Given information
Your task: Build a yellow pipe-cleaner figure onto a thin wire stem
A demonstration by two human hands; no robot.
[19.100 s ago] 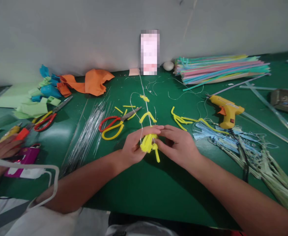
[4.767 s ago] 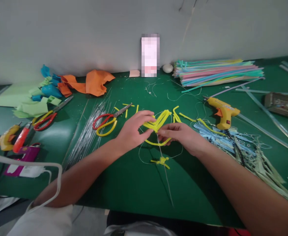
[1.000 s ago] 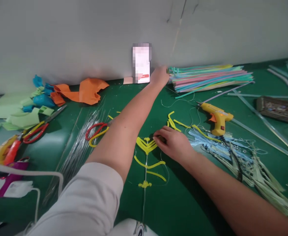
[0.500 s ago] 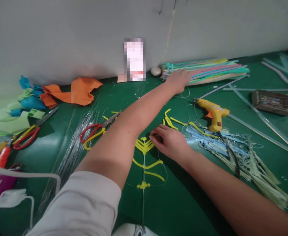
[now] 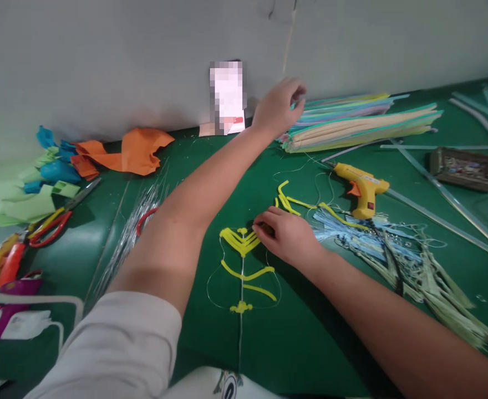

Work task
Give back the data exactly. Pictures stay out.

Answer to this task
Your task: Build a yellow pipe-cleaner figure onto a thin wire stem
A demonstration by two human hands; no robot.
[19.100 s ago] 
[4.767 s ago] 
[1.000 s ago] 
[0.500 s ago] 
[now] 

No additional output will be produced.